Re: [tor-dev] Proposal: Controller events to better understand connection/circuit usage - tor-dev

23 Feb 2013


      On 2/22/13 8:50 PM, Rob Jansen wrote:
...
On Fri, Feb 22, 2013 at 12:59 PM, Karsten Loesing karsten@torproject.orgwrote:
[...]
...
If anything here sounds strange to you, please let me know.  I'm not
100% certain that this is the best approach to track circuits from
client to exit, or if it's even correct.
For example, I assume here that circuit IDs are unique between two
nodes, which I think is correct.  But before working on this I also
assumed that a circuit uses a single connection for both inbound and
outbound directions (which is apparently not the case).
Whether or not your assumption about circuit ids is correct depends on
which circuit id you are referring to - the source relay circuit id, the
destination relay circuit id, or the id(s) written in the cells. Here is
how I understand the ids work:
Suppose relayA and relayB are part of the same circuit, and relayA is
closer to the client than relayB. The id by which relayA refers to its
circuit_t state is only unique to relayA and is chosen when the circuit_t
struct is created. Similarly, the id by which relayB refers to its
circuit_t state is only unique to relayB and also chosen when the circuit_t
struct is created. Check this in the *circuit_new() functions in
circuitlist.c. Lets refer to these as circuit UIDs, as they are unique and
only known to individual relays.
Now, relayA writes a circuit id into cells it sends to relayB, so that
relayB knows which circuit the cells belong to, but it does not necessarily
use its circuit UID. The id for this is computed in
get_unique_circ_id_by_conn() in circuitbuild.c and is stored in n_circ_id
in the circuit_t struct at relayA. Similarly, relayB uses p_circ_id from
the or_circuit_t struct when sending cells back to relayA.
Upon receiving cells from relayA, relayB immediately uses the id written in
the cell (relayA's circ->n_circ_id) to look up relayB's UID for its
circuit_t state. There is a circuit id map that is kept for this purpose.
This works similarly from relayB to relayA.
Now, the problem that prevents us from linking these is that all of the
controller events print out the UIDs, but not the n_circ_id or p_circ_id.

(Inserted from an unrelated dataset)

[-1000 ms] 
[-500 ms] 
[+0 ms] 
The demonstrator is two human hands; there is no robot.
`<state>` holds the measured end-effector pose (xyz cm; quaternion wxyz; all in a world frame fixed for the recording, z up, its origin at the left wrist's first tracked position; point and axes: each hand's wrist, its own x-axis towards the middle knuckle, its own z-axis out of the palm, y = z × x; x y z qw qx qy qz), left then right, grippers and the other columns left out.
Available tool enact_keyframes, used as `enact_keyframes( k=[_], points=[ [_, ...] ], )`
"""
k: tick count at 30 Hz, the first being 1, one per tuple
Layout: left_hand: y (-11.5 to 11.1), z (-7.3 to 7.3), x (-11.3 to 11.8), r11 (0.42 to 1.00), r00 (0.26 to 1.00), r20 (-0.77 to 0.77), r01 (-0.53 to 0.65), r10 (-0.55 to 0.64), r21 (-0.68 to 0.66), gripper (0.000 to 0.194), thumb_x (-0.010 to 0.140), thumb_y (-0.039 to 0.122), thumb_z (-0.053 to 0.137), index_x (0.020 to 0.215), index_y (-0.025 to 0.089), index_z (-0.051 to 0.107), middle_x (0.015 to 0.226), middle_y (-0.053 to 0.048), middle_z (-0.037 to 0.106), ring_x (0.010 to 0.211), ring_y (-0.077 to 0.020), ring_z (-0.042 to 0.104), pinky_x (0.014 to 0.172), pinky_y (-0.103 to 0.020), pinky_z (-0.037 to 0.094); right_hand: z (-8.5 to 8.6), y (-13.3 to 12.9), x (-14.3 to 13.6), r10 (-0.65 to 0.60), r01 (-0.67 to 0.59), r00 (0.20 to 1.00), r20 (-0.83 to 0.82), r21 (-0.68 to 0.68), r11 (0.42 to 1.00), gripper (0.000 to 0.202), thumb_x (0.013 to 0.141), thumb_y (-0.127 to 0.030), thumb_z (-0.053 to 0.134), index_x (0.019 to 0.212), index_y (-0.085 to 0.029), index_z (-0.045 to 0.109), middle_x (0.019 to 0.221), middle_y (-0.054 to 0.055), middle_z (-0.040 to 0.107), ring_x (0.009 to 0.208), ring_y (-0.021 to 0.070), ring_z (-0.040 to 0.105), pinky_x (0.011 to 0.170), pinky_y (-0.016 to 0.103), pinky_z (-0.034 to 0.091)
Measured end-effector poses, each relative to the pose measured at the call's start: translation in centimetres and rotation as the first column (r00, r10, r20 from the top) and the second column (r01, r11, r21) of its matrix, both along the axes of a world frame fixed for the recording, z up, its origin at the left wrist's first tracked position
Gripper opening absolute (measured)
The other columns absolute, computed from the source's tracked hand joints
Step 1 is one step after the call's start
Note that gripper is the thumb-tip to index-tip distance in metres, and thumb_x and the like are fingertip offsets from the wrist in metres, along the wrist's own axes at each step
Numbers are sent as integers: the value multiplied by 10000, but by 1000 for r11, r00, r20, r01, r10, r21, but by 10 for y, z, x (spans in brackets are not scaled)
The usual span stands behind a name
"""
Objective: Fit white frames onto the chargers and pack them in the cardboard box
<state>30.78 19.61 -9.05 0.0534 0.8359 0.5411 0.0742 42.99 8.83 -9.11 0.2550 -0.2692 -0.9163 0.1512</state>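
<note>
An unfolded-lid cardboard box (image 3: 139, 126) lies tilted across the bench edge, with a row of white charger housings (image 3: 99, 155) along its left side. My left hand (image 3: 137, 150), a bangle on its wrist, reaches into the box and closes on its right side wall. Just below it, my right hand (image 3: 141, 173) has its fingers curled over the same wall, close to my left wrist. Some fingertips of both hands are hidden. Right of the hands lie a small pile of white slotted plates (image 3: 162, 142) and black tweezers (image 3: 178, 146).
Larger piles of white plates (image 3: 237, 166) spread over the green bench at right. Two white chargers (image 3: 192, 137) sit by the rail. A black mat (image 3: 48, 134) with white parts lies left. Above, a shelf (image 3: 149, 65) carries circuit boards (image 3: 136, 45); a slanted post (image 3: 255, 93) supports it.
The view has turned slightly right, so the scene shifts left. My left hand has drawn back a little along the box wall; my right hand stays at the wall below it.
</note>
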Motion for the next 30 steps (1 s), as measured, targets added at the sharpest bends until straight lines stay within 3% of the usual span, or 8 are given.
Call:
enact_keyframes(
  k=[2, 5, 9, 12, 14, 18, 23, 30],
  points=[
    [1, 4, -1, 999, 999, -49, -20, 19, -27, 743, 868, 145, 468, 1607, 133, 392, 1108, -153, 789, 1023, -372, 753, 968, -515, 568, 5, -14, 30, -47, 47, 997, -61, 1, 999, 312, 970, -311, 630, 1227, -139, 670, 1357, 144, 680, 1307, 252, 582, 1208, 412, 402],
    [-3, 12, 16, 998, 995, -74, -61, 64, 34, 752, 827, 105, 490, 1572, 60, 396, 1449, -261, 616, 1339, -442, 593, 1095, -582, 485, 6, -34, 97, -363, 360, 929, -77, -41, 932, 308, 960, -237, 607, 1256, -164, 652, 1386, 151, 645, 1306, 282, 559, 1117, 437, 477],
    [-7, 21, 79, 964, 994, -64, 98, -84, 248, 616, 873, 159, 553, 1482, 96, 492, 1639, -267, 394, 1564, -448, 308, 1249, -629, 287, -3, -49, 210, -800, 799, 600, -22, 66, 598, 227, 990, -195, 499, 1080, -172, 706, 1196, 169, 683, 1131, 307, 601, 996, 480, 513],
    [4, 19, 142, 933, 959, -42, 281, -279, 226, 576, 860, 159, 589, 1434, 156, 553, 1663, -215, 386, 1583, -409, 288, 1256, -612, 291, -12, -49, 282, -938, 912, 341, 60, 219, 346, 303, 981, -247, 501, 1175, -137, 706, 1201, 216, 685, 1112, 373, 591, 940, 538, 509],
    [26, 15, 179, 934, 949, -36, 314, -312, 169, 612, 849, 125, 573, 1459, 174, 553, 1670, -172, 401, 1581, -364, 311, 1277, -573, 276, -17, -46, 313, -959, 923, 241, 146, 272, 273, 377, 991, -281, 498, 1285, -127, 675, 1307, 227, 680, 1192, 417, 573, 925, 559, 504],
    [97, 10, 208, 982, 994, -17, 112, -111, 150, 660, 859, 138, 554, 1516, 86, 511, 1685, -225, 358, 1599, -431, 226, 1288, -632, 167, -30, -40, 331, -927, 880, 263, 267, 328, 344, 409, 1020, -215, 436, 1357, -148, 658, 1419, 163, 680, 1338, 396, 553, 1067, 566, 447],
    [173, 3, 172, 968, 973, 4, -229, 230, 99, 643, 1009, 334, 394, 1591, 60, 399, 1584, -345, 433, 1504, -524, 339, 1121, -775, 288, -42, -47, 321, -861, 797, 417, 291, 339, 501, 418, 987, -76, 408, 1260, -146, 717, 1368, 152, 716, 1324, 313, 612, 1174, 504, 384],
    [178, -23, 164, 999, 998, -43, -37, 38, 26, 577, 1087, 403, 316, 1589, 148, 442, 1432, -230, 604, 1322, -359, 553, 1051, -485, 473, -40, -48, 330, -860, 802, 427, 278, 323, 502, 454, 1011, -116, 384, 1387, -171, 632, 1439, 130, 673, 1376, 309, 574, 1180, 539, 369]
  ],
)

I
tried printing out all of these various IDs but never verified that it
actually worked.
Please let me know if my understanding is flawed in some way.
Your understanding of n_circ_id and p_circ_id matches mine, but are you
sure there's a UID for circuits other than origin circuits?  I think you
mean origin_circuit_t->global_identifier.  But there's no such field for
or_circuit_t or circuit_t.  Or do you mean something else?
Anyway, your description made me realize that my previous attempt to
link CELL_STATS events was flawed for (at least) two reasons:
1. I assumed that a circuit ID (n_circ_id or p_circ_id) is unique for a
given pair of nodes, but it's really only unique for a given connection
between two nodes.
2. I also assumed that a circuit uses two different connections for
inbound and outbound queues, but it's actually the same connection that
is known under different connection IDs by the involved nodes.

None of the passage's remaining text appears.